Excerpt

The Laughter

Sonora Jha

February 14, 2023 
The following is from Sonora Jha's The Laughter. Jha is the author of the memoir How to Raise a Feminist Son (2021) and the novel Foreign (2013). After a career as a journalist covering crime, politics, and culture in India and Singapore, she moved to the United States to earn a PhD in media and public affairs. Her op-eds, essays, and public appearances have been featured in the New York Times, on the BBC, in anthologies, and elsewhere. She is a professor of journalism and lives in Seattle.

To say what I have to write next would take the breath out of me. I will recount some memories of my first real encounter with Ruhaba, as a meeting of a man and a woman. I feel as unprepared to write about it as I felt unprepared to go through it then. When I think about it now, I can see that I was not the one in control. Ruhaba was.

  • She’d let the boy take the bus home that morning after he’d walked Edgar. She said she’d wait for me at a coffee shop not far from my home. I would like to think of it as a date, but that would be as much a lie now as it would have been a lie then. It had all the trappings of a date, a perfect Seattle kind I perfectly loathed: a coffee date. She even chose a cafe I didn’t care for—it called itself El Diablo, because it was Cuban-inspired, the way you could choose to be inspired by any place on the globe and create a taste and aesthetic that belonged really nowhere in the world.

I arrived at the cafe and spotted Ruhaba through the glass windows while I was still outside. I slowed my step and watched her sitting there in the faux fireside glow of the cafe as I stood in the whispers of the disappearing fog. She seemed to have freshened up a little, and her lips were now painted a deep red. For me? I felt my pulse quicken.

She was peering deep into the foam of her coffee, circling an index finger on the rim of her cup. She blew on the foam and lowered her skin toward the steam that rose up. I was revisited by my earlier vision of her in the shower. She dipped a fingertip into the hot coffee and licked it.

I looked at the people around her. Seattle has found a way to throw quick glances and never quite stare. But a young man with headphones and a laptop, wearing a T-shirt that declared “Gender Is Over,” seated at a table across from hers, was breaking these rules of disengagement.

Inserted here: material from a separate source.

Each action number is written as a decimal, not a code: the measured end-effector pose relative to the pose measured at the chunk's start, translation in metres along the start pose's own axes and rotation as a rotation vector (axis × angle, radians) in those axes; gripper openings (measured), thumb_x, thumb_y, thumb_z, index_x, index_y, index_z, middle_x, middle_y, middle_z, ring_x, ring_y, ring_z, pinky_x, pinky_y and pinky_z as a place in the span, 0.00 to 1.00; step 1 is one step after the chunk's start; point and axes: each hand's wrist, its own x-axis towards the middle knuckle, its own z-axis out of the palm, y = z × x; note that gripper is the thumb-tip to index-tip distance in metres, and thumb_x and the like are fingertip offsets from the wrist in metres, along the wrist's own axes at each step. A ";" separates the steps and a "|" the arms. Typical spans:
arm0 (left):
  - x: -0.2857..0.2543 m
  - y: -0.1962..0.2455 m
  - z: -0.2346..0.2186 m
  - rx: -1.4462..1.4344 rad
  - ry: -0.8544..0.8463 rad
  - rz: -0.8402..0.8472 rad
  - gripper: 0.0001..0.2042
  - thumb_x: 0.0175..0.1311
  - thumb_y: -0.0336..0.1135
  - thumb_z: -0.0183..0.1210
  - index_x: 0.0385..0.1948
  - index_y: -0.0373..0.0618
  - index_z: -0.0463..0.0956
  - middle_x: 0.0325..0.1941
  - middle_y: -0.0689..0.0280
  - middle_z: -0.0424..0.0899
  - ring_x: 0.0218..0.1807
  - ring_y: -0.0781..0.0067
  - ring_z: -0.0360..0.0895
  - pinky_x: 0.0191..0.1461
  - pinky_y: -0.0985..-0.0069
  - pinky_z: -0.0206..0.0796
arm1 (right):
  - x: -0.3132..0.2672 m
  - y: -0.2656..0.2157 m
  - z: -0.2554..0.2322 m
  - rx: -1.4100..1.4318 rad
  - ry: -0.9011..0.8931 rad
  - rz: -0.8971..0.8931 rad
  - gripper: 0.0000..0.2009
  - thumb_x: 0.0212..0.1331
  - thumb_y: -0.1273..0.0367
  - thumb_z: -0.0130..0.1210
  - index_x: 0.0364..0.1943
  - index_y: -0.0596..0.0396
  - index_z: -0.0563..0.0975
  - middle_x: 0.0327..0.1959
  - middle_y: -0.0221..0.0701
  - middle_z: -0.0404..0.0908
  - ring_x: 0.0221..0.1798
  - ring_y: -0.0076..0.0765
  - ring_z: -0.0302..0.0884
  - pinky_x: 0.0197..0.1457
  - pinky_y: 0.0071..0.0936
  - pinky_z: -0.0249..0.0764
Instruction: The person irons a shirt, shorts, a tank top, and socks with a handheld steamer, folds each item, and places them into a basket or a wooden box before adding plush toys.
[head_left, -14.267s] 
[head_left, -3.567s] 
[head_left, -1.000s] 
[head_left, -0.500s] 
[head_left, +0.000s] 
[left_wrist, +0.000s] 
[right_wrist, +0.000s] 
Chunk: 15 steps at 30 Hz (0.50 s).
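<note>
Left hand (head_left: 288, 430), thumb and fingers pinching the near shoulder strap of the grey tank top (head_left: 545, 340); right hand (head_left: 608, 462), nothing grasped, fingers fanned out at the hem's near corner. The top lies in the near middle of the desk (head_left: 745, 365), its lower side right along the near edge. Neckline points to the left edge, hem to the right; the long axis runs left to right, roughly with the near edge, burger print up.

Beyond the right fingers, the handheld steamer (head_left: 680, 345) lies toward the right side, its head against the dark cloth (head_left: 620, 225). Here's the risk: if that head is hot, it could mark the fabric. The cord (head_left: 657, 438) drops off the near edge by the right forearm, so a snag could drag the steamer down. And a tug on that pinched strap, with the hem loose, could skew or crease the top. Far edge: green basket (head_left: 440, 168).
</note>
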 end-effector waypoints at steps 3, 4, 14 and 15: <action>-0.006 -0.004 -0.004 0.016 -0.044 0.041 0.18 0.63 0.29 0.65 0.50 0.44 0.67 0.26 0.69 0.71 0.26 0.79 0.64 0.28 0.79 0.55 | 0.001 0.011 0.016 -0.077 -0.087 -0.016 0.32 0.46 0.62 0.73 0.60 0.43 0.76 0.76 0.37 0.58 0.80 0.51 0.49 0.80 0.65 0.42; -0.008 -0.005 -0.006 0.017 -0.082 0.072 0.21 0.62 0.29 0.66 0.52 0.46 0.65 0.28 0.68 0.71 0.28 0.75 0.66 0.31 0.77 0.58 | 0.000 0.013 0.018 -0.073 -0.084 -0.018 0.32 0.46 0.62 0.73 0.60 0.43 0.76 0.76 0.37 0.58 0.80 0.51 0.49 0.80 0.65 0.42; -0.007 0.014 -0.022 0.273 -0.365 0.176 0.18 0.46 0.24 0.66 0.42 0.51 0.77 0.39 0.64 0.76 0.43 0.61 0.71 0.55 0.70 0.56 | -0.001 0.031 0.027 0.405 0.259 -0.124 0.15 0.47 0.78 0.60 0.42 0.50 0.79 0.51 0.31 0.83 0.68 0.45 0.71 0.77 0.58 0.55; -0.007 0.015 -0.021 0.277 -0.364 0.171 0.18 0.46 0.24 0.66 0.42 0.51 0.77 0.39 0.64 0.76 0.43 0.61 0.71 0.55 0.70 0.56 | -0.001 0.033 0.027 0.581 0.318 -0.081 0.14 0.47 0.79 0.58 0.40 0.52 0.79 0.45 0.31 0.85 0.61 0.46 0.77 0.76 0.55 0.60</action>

He—if he was a he—seemed to me to be in a high state of arousal—an across-the-gender-sexuality-spectrum arousal—from Ruhaba’s odd little attentions to her coffee.

A feeling twitched dully inside me. A flicker of an eye, perhaps, a corner of Ruhaba’s eye, arched toward the aroused young man. Was that the briefest exchange of a suggestive glance, or was it an arthritic tug of my imagination?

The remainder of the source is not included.